[Given records]:

※

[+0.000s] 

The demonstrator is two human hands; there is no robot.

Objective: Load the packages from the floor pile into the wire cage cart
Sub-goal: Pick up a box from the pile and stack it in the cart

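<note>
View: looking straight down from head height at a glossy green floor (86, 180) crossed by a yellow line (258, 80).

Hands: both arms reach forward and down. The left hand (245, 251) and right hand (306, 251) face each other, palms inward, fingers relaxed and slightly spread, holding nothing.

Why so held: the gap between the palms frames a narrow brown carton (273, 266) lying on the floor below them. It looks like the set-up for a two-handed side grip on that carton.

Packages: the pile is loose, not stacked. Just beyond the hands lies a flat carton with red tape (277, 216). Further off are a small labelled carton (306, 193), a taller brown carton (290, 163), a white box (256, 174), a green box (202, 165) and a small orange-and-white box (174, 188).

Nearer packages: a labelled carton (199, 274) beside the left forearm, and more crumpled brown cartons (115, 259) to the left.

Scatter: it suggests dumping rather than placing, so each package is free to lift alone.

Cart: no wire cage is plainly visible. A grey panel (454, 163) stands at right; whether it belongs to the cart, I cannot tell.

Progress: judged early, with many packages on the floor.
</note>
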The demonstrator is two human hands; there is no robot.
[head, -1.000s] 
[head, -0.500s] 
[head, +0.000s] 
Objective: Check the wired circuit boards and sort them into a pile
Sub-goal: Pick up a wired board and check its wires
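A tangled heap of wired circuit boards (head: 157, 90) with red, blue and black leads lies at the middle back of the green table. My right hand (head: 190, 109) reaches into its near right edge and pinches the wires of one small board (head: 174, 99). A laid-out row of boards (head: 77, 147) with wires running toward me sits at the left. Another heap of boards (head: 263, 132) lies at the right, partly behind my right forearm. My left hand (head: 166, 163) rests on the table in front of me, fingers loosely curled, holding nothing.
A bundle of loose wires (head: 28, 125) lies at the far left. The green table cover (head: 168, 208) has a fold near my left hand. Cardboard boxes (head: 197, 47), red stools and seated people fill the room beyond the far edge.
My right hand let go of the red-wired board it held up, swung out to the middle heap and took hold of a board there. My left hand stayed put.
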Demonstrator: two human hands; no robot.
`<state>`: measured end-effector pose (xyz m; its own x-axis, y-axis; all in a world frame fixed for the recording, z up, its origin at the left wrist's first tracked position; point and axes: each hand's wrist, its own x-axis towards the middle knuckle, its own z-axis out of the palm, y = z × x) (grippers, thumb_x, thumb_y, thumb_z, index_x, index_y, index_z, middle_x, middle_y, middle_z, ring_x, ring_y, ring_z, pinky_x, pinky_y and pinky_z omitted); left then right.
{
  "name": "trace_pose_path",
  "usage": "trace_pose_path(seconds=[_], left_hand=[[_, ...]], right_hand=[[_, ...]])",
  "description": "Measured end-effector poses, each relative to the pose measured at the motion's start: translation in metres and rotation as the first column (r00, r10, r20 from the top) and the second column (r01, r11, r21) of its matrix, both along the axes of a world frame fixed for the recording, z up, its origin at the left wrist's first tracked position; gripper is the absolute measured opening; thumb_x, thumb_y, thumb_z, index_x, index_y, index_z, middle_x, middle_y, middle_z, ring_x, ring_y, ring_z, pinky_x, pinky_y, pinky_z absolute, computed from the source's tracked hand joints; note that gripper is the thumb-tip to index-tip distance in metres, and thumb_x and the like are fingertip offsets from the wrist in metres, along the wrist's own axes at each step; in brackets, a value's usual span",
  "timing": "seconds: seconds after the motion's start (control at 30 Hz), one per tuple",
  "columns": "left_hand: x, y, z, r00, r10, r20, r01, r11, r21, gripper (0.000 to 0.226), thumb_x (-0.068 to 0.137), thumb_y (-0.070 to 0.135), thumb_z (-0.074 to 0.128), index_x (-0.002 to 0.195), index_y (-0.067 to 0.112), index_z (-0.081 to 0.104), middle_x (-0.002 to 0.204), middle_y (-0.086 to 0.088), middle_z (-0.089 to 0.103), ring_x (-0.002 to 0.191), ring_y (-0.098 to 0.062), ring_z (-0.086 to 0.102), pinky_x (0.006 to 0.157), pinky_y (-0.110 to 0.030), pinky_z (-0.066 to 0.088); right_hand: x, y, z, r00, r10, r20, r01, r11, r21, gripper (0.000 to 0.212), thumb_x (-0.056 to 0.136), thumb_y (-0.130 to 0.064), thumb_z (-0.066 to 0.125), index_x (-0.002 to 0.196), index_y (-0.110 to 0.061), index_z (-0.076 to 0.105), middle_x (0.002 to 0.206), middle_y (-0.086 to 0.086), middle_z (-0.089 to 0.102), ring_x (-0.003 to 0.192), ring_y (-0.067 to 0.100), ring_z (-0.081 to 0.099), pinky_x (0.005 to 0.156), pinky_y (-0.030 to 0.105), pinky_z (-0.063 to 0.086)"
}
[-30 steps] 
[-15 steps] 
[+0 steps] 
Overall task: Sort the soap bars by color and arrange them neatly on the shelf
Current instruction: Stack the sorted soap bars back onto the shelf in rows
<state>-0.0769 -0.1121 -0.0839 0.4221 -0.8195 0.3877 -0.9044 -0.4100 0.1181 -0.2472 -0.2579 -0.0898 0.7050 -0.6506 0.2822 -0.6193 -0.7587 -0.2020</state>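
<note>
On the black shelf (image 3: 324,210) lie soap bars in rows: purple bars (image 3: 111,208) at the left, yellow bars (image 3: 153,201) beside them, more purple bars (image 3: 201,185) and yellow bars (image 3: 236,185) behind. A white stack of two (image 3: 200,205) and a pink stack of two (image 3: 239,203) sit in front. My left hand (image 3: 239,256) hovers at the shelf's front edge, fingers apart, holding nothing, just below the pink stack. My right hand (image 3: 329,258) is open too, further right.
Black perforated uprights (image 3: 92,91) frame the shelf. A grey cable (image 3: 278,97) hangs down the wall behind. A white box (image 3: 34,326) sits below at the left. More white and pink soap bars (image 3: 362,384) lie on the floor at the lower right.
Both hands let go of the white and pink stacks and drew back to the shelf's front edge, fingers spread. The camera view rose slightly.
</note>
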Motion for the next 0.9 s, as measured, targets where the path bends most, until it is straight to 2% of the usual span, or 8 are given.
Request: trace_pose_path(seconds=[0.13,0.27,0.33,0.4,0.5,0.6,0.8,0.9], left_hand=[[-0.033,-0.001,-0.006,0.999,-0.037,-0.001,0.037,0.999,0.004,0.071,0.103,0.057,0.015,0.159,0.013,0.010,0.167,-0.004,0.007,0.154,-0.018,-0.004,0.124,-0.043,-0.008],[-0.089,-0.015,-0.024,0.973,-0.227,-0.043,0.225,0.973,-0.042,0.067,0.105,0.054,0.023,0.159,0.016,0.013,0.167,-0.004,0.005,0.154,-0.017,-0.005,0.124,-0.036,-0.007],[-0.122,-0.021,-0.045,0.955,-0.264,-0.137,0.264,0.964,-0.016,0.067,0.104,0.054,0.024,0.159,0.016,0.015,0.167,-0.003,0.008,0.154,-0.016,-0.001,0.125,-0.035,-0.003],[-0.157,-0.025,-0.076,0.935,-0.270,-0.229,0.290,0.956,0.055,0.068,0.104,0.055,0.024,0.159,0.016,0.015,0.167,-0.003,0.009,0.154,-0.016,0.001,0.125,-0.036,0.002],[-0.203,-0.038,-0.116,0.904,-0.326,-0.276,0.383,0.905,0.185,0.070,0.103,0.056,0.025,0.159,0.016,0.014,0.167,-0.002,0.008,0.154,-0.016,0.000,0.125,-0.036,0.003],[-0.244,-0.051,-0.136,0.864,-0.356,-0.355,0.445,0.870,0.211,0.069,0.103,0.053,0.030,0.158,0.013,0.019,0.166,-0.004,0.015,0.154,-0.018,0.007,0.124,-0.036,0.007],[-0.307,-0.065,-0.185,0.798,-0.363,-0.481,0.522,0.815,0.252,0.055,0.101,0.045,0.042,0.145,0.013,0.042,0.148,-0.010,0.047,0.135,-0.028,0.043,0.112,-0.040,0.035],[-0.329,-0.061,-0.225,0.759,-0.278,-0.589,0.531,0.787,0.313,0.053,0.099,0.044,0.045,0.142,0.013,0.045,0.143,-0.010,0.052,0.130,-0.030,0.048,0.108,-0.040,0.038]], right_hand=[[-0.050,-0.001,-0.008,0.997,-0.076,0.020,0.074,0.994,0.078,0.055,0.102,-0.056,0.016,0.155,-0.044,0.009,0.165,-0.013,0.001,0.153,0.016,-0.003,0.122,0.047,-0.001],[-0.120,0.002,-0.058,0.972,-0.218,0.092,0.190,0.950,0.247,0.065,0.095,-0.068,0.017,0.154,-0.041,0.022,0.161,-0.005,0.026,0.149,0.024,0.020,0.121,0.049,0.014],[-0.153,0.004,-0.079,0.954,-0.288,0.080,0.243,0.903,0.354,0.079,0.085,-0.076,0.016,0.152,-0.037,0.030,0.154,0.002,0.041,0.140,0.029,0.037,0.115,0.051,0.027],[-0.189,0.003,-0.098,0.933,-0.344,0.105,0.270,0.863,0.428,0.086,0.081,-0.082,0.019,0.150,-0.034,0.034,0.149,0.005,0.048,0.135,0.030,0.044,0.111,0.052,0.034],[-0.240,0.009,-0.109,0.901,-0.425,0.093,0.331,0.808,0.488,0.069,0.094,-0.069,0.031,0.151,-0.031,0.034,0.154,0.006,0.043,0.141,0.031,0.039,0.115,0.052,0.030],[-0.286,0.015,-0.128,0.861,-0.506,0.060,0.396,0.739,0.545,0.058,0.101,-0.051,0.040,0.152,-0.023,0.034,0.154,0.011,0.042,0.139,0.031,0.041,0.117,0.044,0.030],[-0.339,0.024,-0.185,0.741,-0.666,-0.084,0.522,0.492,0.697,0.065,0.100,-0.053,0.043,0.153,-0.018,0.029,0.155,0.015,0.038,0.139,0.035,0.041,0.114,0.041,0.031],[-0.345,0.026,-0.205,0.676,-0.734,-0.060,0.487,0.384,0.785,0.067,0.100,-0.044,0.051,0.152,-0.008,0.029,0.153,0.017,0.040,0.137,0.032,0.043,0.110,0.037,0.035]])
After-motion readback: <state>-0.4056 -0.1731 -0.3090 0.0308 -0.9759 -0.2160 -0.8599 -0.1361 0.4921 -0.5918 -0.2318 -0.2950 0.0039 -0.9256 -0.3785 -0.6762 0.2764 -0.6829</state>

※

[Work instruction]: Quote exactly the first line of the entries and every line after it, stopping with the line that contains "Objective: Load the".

[Completed exercise]:
[+0.000s] 

The demonstrator is two human hands; there is no robot.

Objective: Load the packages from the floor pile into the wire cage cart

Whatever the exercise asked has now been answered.